The industrial Internet of Things is no longer a box stuck at the end of a piece of ethernet, getting data from some sensors; it’s now a complete end-to-end infrastructure that is perhaps best thought of as a blueprint for how to build out edge computing systems. Microsoft has been working to round out its offerings across the range of devices and services necessary to deliver this platform across both Windows and Azure.
It’s certainly a broad spectrum of devices and tools, starting at the microcontroller level with both Azure RTOS and Azure Sphere for secure, managed devices, all the way to Azure Stack managed hardware, dropping cloud instances into your network. In the middle are two Windows offerings: Windows IoT Enterprise and Windows Server IoT.

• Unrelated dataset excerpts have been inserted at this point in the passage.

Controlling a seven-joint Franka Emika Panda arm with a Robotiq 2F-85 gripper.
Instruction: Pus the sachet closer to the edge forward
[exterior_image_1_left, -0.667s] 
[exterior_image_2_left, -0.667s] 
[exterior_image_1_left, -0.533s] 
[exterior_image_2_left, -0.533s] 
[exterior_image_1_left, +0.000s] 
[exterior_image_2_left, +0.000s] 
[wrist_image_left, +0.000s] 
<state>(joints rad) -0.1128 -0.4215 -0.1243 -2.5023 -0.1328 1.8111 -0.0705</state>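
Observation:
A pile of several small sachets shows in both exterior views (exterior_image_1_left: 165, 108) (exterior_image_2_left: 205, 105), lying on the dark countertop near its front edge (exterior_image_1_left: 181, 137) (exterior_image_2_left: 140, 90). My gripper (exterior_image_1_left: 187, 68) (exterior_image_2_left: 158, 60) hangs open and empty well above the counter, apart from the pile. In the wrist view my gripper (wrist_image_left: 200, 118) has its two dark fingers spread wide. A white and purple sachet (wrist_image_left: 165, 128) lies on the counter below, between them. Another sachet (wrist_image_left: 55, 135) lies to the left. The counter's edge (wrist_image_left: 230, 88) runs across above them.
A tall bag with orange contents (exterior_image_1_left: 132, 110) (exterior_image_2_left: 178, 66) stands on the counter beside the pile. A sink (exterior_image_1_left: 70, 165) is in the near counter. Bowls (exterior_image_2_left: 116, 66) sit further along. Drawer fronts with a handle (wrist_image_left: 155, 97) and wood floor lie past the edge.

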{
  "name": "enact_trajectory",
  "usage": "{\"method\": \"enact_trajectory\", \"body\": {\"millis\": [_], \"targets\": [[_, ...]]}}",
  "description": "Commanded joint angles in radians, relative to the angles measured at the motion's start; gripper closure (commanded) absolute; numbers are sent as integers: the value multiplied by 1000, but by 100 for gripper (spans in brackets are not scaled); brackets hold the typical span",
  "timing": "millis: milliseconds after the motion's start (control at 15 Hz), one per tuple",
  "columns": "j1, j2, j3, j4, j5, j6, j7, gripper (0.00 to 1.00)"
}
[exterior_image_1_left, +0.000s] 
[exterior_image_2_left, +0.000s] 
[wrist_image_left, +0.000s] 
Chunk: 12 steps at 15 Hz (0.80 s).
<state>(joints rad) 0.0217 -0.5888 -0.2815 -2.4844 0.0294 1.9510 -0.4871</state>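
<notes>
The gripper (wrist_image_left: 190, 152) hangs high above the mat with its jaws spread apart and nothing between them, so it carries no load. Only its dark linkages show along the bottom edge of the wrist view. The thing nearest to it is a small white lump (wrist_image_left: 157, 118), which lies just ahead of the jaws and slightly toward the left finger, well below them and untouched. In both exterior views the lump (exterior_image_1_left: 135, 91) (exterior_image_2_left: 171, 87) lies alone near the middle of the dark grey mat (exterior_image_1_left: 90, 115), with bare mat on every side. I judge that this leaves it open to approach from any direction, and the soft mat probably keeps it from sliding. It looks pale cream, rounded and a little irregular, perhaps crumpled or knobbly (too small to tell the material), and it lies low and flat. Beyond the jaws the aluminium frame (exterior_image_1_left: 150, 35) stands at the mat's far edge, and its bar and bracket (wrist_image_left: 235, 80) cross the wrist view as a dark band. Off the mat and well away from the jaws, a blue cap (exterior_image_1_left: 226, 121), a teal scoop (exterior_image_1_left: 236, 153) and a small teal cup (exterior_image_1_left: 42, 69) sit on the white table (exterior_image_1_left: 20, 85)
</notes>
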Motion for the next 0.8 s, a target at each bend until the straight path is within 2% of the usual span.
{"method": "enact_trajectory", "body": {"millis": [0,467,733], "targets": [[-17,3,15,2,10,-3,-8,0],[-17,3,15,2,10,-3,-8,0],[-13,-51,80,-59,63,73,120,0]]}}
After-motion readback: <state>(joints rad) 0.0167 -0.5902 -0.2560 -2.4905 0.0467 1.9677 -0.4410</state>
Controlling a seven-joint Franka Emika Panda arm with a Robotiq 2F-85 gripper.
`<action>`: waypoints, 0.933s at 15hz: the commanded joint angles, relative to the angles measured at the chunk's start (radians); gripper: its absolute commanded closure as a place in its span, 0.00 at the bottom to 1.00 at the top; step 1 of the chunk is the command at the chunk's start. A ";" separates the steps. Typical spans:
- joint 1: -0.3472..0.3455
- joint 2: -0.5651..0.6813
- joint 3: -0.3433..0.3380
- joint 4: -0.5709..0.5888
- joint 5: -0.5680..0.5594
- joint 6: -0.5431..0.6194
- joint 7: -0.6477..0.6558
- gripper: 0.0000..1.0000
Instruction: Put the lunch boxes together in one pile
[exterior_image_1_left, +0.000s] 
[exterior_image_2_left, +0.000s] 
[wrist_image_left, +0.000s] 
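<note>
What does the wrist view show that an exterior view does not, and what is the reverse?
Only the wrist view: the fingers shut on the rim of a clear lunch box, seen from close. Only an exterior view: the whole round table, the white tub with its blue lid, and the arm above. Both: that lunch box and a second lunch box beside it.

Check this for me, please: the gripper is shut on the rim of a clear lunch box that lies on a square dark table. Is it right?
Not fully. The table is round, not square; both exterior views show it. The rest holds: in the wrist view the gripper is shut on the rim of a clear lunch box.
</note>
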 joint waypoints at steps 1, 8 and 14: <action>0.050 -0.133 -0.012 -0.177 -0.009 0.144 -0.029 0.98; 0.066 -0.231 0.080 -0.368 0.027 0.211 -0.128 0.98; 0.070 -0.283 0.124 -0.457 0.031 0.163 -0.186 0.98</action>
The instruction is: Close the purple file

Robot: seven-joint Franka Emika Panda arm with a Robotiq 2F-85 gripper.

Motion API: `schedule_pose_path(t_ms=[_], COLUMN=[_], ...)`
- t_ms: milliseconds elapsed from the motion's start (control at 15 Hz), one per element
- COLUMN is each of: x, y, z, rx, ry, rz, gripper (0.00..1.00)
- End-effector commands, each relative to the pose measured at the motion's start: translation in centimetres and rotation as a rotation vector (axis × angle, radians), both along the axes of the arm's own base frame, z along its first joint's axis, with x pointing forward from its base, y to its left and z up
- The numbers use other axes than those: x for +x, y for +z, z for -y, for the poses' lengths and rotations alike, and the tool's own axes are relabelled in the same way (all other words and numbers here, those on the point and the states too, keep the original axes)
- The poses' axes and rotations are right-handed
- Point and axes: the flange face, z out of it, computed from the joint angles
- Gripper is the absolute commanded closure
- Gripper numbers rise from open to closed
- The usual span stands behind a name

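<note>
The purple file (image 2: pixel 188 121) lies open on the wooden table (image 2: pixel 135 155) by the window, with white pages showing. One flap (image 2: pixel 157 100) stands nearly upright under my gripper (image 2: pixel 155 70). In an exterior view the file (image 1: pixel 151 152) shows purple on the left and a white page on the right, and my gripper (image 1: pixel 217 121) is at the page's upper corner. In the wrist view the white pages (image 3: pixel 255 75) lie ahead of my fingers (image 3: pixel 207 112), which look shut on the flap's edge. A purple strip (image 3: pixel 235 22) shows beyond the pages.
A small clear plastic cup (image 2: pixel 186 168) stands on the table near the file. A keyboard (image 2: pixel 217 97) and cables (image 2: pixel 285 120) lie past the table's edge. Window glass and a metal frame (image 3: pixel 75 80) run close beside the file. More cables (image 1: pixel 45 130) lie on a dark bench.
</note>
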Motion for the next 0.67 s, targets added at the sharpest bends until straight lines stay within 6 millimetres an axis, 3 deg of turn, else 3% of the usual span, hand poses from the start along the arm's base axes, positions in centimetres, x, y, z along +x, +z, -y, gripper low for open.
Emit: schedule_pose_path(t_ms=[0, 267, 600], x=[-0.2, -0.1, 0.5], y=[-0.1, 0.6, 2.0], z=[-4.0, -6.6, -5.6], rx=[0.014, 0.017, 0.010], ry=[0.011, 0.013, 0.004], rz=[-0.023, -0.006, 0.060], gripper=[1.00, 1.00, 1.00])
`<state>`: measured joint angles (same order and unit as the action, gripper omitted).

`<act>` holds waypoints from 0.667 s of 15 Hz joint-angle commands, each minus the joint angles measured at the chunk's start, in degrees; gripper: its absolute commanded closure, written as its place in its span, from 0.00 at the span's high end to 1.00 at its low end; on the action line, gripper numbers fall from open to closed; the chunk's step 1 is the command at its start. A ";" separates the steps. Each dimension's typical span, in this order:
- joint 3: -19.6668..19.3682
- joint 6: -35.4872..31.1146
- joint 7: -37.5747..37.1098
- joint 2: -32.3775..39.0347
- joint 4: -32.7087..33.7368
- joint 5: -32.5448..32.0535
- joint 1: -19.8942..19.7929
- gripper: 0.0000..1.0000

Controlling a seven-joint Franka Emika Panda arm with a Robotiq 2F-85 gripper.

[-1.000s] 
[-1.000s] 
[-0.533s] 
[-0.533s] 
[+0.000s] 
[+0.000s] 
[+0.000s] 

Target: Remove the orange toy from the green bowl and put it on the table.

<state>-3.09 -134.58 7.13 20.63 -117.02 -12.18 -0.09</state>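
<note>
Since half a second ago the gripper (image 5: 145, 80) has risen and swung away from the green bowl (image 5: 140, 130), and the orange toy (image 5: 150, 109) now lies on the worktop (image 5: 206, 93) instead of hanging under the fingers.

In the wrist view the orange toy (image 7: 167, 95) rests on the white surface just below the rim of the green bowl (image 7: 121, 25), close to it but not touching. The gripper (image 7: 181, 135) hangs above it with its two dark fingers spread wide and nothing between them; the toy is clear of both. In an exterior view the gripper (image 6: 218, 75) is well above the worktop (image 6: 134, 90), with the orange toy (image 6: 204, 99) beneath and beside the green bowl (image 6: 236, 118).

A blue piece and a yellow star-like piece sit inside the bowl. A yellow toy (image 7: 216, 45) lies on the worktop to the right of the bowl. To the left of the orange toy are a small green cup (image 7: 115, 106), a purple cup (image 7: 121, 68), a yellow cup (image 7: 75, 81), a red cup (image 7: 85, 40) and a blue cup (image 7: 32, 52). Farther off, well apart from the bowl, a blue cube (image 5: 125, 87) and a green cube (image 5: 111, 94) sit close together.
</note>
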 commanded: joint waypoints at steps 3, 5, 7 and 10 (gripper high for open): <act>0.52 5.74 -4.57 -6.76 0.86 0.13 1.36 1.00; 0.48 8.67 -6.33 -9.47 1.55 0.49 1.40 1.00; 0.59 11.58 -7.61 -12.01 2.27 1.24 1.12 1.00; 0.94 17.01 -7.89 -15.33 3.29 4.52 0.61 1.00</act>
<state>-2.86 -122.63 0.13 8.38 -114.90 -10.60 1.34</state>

Introducing Windows Server IoT 2022
Microsoft recently released a new version of Windows Server IoT, based on the current Windows Server 2022 release. It’s the same underlying platform as Windows Server, with a dedicated set of licensing terms that restrict what it can be used for. The intention is for it to be used to support a specific set of tasks, and not be used as a general-purpose server.
SEE: Windows Server 2022 cheat sheet (free PDF) (TechRepublic)
That support model fits well with the idea of a server that’s acting as a single-purpose hub for your other embedded systems. After all, this is the version of Windows that used to be called Windows Server for Embedded Systems and Storage Server. It’s here that you should run code that aggregates data from your industrial IoT sensors, or store data for later processing. It’s not only for device support–it’s where your Windows-based point of sale systems or restaurant management tools store and manage data.
We tend to think of servers as where we run line-of-business applications or where we store and share files, accessing them from PCs and laptops. With Windows Server IoT 2022, Microsoft is saying that those functions aren’t only for humans–they’re for machine-to-machine interactions, too.
How to take advantage of new Window Server features
Building a hub for IoT applications on top of Windows Server 2022 makes a lot of sense. Microsoft has slowly been adding hybrid cloud features to Windows Server, and this latest release has most of what you need to extend Azure down into your own data center (and vice versa). That gives you access to features like SMB file compression to speed up moving large amounts of data around a network. If you’re using Windows Server IoT 2022 as a data aggregation hub, SMB compression will help reduce bandwidth requirements between installs on the edge and analysis and machine learning systems in your data center or running in the public cloud.